CAMBRIDGE FRIENDS OF THE EARTH
 
Challenging environmentally damaging activities and policies by promoting sustainable alternatives
 

Home

 

 

Canadian expert view of British State's Nuclear Ventures, Ooooops.....

The British Nuclear Industry:Status and Prospects Centre for International Governance Innovation (Canada) January 2009

www.cigionline.org

Concerns about security of supply and climate change frame the UK debate, and while the government has concluded that new nuclear build is a major part of any solution, public opinion remains deeply divided - not least because of the legacy of costly and inefficient former UK nuclear projects. This paper explores the status and prospects of the British nuclear industry, including its history, UK energy strategy and the evolving regulatory framework, and discusses the continuing concerns surrounding the prospective new nuclear build in the UK.

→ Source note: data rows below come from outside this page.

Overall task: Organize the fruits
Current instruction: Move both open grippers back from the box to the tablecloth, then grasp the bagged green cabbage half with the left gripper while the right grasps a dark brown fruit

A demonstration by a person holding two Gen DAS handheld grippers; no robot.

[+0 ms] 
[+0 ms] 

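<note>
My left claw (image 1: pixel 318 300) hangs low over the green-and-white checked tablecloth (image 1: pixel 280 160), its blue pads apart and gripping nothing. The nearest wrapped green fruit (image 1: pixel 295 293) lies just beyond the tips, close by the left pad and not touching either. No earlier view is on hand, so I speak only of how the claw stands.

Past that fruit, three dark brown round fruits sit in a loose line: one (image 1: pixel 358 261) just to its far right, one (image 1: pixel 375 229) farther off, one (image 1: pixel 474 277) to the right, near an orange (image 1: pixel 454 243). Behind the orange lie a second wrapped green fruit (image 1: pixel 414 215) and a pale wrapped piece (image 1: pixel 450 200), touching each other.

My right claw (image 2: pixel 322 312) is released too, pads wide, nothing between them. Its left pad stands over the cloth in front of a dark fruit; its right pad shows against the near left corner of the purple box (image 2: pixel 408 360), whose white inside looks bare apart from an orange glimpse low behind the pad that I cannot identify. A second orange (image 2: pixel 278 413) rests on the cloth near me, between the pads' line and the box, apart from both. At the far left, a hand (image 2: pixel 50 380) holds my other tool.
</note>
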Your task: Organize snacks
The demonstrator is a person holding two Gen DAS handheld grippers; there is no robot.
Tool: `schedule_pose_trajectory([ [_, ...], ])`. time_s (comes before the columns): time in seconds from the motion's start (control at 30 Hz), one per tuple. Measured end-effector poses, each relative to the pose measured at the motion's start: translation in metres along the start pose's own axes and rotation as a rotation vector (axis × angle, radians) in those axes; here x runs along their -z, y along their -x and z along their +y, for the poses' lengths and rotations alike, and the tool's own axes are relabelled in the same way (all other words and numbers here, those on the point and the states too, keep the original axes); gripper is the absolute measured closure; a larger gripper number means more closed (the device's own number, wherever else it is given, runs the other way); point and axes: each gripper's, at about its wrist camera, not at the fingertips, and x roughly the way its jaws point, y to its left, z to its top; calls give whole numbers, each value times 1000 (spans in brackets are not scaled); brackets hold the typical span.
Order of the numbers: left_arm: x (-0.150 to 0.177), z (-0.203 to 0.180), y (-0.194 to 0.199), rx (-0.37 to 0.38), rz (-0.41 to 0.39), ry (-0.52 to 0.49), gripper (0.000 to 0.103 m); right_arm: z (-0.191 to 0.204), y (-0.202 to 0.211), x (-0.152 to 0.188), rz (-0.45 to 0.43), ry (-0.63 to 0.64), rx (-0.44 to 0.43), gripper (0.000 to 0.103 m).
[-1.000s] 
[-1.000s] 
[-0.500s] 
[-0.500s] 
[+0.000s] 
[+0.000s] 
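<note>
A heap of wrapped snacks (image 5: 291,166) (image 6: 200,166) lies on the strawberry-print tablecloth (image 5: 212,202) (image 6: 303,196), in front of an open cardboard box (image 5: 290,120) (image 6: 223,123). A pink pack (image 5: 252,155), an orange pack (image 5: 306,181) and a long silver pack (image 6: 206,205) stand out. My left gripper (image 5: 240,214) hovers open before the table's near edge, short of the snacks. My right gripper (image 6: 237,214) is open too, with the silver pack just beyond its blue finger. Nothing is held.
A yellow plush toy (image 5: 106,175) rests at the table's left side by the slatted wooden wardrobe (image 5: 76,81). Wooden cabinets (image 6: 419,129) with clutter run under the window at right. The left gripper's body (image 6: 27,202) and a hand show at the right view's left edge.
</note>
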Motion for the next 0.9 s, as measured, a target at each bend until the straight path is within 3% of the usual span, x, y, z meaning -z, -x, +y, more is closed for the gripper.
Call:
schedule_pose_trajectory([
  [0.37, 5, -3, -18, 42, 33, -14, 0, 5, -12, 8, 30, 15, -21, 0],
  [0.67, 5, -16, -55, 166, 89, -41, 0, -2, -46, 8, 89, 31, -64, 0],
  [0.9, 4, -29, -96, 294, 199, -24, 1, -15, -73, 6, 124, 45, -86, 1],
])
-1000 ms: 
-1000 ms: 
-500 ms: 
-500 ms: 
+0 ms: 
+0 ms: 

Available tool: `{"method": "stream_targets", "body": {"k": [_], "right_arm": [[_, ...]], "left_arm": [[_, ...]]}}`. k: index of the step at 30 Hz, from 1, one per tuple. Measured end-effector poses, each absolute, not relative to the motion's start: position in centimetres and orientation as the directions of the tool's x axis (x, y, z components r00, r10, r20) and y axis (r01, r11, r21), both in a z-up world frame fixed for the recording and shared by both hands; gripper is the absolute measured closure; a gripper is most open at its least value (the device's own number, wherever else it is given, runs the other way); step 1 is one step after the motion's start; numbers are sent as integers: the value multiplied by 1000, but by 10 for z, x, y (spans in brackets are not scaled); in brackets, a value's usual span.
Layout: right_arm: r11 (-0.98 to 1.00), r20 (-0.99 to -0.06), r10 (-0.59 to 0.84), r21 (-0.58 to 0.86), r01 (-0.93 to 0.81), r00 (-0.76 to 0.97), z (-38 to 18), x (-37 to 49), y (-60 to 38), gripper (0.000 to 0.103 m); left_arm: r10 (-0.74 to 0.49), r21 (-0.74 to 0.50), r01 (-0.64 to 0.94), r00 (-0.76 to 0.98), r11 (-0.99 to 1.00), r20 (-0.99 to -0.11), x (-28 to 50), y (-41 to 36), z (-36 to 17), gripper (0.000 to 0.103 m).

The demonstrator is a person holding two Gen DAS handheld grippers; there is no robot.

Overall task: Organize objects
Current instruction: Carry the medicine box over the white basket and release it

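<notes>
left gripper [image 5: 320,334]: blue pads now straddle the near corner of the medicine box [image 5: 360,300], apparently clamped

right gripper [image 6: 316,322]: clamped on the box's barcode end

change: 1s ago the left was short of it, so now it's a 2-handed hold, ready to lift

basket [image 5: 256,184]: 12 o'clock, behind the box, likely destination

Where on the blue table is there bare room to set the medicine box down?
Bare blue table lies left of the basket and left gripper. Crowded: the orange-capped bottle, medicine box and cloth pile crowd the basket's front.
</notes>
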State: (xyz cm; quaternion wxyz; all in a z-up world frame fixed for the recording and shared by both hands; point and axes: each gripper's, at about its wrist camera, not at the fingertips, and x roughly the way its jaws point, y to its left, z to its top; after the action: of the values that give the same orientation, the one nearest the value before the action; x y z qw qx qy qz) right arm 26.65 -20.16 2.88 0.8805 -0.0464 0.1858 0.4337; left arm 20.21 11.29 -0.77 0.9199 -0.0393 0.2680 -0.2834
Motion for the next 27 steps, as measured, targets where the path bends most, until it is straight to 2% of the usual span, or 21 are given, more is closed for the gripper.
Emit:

Concluding Paragraphs ..........

At every turn in the 2008 White Paper on Nuclear Power, the concerns that were raised during the consultation are eventually dismissed, with the balance of the argument always resting on the government’s side. It is hard not to see the whole consultation as a massive public relations exercise created to fit the policy – an “exercise in managed consent” as one Scottish critic put it. In a detailed analysis of the form and function of the nuclear consultation, another group of nuclear experts concluded:

To access true public opinion about such a high-stakes issue, the public consultation should have been clear, integrated, independent, and conducted over a long enough time-frame. Failure to do so has left the government vulnerable to legal challenge and may lead to hostility and mistrust of any future energy policy decision (Dorfman, 2008: 6).

Instead, the mantra throughout the consultation was that new nuclear power stations could make a positive contribution to maintaining a diverse energy mix in the UK and no contradictory evidence was allowed to stand in the way of this “fact.” More recently, the extravagant claims by ministers that new nuclear power stations will generate not only the energy the UK needs, but also 100,000 new jobs have emerged. But there are few details as to when and how these jobs will be created, and where they will be located (most could be in France rather than the UK, for example, were a French reactor design to be chosen).

Rather than a “gateway to a new nuclear renaissance across Europe,” the decision to build a new generation of nuclear power stations seems likely once again to take the British economy down a costly technological cul-de-sac. The problematic history of nuclear power in the UK suggests that a much more prudent path would see a stronger focus on delivering more sustainable methods of generating electricity, and on absolute reductions in UK energy demand, along the lines of what is being proposed in Scotland. A more radical option would have seen Ministers seek to ensure energy security by reducing demand to a level that could be met fully by renewable energy sources. Diversity could have been obtained within the renewable energy mix by including new imported sources (such as geothermal energy from Iceland and concentrating solar energy from North Africa) as well as promoting innovative indigenous projects such as a Severn Barrage and other projects for tidal power and wave energy.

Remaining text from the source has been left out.